_DIRECTIONS FOR THIS TASK_: The output must reproduce each line of the data word for word.

┌──

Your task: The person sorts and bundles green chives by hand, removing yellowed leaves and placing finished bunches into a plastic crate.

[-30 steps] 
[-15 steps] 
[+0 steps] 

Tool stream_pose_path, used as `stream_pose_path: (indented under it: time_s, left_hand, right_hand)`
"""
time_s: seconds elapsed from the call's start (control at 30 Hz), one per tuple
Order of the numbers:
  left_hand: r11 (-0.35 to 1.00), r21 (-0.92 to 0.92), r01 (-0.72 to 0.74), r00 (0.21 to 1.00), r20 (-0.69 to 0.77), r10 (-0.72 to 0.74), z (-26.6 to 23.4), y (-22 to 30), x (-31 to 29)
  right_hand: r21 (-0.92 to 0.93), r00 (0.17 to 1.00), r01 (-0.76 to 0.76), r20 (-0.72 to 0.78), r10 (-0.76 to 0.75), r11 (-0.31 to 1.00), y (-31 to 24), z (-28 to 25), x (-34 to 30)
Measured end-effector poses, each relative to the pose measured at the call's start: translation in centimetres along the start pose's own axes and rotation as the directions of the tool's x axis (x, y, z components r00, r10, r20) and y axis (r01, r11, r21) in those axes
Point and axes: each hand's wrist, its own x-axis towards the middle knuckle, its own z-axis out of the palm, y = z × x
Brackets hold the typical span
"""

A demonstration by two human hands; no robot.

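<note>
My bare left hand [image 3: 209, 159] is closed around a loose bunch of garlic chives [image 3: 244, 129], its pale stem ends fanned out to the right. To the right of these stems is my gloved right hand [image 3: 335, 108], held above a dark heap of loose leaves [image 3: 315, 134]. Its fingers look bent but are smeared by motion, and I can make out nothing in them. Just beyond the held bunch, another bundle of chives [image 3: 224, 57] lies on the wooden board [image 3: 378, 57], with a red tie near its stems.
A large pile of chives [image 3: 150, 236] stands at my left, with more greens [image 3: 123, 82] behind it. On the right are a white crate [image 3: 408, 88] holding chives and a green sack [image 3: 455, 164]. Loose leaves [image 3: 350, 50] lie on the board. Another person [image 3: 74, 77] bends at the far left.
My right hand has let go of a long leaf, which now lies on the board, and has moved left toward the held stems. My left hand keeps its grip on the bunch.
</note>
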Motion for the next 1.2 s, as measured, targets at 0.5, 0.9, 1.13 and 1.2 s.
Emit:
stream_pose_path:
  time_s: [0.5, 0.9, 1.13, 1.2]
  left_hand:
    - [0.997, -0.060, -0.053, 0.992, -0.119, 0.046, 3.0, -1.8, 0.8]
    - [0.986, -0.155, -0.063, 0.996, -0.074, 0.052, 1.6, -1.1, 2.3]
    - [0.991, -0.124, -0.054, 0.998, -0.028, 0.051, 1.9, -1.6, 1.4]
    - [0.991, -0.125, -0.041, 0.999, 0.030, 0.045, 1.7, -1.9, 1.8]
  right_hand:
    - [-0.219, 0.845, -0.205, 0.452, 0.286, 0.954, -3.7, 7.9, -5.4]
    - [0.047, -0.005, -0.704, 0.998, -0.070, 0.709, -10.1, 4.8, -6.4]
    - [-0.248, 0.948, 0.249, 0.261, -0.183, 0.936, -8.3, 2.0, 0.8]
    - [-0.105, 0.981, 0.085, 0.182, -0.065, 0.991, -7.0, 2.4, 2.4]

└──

_COMPLETED EXERCISE_:
Your task: The person sorts and bundles green chives by hand, removing yellowed leaves and placing finished bunches into a plastic crate.

[-30 steps] 
[-15 steps] 
[+0 steps] 

Tool stream_pose_path, used as `stream_pose_path: (indented under it: time_s, left_hand, right_hand)`
"""
time_s: seconds elapsed from the call's start (control at 30 Hz), one per tuple
Order of the numbers:
  left_hand: r11 (-0.35 to 1.00), r21 (-0.92 to 0.92), r01 (-0.72 to 0.74), r00 (0.21 to 1.00), r20 (-0.69 to 0.77), r10 (-0.72 to 0.74), z (-26.6 to 23.4), y (-22 to 30), x (-31 to 29)
  right_hand: r21 (-0.92 to 0.93), r00 (0.17 to 1.00), r01 (-0.76 to 0.76), r20 (-0.72 to 0.78), r10 (-0.76 to 0.75), r11 (-0.31 to 1.00), y (-31 to 24), z (-28 to 25), x (-34 to 30)
Measured end-effector poses, each relative to the pose measured at the call's start: translation in centimetres along the start pose's own axes and rotation as the directions of the tool's x axis (x, y, z components r00, r10, r20) and y axis (r01, r11, r21) in those axes
Point and axes: each hand's wrist, its own x-axis towards the middle knuckle, its own z-axis out of the palm, y = z × x
Brackets hold the typical span
"""

A demonstration by two human hands; no robot.

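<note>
My bare left hand [image 3: 209, 159] is closed around a loose bunch of garlic chives [image 3: 244, 129], its pale stem ends fanned out to the right. To the right of these stems is my gloved right hand [image 3: 335, 108], held above a dark heap of loose leaves [image 3: 315, 134]. Its fingers look bent but are smeared by motion, and I can make out nothing in them. Just beyond the held bunch, another bundle of chives [image 3: 224, 57] lies on the wooden board [image 3: 378, 57], with a red tie near its stems.
A large pile of chives [image 3: 150, 236] stands at my left, with more greens [image 3: 123, 82] behind it. On the right are a white crate [image 3: 408, 88] holding chives and a green sack [image 3: 455, 164]. Loose leaves [image 3: 350, 50] lie on the board. Another person [image 3: 74, 77] bends at the far left.
My right hand has let go of a long leaf, which now lies on the board, and has moved left toward the held stems. My left hand keeps its grip on the bunch.
</note>
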Motion for the next 1.2 s, as measured, targets at 0.5, 0.9, 1.13 and 1.2 s.
Emit:
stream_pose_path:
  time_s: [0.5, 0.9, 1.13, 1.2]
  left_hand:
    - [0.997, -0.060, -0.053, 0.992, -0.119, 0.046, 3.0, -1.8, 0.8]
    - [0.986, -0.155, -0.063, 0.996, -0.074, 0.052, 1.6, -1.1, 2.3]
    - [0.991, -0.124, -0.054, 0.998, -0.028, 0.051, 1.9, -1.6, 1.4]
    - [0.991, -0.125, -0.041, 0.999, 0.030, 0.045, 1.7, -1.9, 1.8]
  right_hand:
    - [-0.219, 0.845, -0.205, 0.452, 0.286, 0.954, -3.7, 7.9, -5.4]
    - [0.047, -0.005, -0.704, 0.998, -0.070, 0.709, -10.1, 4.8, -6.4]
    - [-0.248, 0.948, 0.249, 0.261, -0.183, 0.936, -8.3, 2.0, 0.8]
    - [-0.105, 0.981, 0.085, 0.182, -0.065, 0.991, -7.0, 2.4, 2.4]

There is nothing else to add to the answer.